EXERCISE
Below are records; quote them exactly from the first line through the line that contains "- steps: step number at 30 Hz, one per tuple".

(SUPPLIED ENTRIES Opens)

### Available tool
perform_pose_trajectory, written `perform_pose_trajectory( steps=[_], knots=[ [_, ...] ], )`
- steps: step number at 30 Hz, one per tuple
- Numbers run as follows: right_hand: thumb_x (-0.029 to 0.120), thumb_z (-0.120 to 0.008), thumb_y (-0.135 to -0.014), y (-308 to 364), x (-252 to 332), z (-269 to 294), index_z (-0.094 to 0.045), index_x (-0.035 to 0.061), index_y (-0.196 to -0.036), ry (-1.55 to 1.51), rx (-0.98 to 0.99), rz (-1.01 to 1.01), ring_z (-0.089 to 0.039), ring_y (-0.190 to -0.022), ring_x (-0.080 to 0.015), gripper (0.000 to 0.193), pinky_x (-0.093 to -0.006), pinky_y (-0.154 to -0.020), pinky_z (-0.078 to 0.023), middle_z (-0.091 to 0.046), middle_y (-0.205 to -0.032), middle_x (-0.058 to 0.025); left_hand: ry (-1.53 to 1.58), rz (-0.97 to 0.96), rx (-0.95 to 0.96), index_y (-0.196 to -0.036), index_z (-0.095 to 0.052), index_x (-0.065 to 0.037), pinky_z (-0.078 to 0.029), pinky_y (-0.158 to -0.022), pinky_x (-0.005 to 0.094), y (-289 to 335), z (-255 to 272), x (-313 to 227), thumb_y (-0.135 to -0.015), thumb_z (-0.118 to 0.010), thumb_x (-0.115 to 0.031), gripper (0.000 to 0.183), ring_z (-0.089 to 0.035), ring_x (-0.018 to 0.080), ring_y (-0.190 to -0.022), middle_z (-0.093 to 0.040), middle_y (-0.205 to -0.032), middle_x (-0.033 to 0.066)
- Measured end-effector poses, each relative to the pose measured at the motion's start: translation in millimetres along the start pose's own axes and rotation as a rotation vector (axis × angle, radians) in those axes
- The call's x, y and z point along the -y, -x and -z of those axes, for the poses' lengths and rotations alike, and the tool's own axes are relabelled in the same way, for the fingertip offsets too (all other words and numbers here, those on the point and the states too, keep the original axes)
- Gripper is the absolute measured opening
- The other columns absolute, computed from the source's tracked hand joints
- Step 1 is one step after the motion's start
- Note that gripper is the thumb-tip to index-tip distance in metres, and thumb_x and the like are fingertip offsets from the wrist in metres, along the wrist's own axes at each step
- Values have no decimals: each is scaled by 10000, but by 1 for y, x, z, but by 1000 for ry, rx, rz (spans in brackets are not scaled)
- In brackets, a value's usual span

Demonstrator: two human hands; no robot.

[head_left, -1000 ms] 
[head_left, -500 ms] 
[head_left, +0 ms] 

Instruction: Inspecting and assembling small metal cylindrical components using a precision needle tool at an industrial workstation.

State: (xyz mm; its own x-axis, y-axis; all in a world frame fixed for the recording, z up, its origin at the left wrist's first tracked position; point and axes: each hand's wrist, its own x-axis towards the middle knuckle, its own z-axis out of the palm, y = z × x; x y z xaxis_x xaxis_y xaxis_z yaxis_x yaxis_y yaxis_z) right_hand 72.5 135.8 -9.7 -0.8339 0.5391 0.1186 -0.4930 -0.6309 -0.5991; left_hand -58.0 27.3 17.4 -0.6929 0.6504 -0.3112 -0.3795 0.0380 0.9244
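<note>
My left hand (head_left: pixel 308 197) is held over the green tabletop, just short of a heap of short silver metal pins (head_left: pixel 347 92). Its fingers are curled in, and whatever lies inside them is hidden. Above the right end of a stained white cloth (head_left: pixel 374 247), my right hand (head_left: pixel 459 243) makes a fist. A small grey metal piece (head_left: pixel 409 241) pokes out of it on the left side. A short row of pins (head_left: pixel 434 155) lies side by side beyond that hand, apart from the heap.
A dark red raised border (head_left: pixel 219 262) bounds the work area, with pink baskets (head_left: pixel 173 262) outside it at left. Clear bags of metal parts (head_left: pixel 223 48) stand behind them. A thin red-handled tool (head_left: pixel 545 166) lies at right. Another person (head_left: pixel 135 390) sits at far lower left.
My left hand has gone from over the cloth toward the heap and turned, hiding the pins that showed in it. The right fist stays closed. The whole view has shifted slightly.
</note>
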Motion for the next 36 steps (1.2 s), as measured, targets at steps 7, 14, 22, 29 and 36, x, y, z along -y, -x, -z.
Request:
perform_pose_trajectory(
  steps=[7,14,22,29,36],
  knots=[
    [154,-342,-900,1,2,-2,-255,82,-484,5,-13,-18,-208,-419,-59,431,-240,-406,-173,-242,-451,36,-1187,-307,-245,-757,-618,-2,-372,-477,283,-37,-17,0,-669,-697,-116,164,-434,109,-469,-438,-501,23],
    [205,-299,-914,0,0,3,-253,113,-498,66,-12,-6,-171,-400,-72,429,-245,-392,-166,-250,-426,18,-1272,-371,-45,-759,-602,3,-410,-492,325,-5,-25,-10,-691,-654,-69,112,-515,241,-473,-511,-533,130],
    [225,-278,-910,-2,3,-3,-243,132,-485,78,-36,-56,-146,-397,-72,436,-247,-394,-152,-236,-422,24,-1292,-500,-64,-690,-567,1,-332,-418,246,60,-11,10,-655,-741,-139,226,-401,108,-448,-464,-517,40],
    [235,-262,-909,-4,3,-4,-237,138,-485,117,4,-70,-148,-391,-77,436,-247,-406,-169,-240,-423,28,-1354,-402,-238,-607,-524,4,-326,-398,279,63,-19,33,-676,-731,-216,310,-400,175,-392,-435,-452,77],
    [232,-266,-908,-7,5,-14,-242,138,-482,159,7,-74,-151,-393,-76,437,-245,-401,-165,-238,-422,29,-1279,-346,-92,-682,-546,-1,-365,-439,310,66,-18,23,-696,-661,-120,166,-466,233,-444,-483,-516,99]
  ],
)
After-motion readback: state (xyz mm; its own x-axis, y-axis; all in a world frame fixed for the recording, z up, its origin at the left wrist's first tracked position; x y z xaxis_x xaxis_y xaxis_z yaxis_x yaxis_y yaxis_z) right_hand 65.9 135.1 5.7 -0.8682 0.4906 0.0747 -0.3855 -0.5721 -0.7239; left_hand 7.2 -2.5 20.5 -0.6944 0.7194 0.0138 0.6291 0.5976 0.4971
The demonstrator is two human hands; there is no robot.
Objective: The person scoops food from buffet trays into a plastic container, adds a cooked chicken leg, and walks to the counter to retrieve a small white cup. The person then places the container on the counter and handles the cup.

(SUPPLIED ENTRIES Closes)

EXPECTED ANSWER
### Available tool
perform_pose_trajectory, written `perform_pose_trajectory( steps=[_], knots=[ [_, ...] ], )`
- steps: step number at 30 Hz, one per tuple

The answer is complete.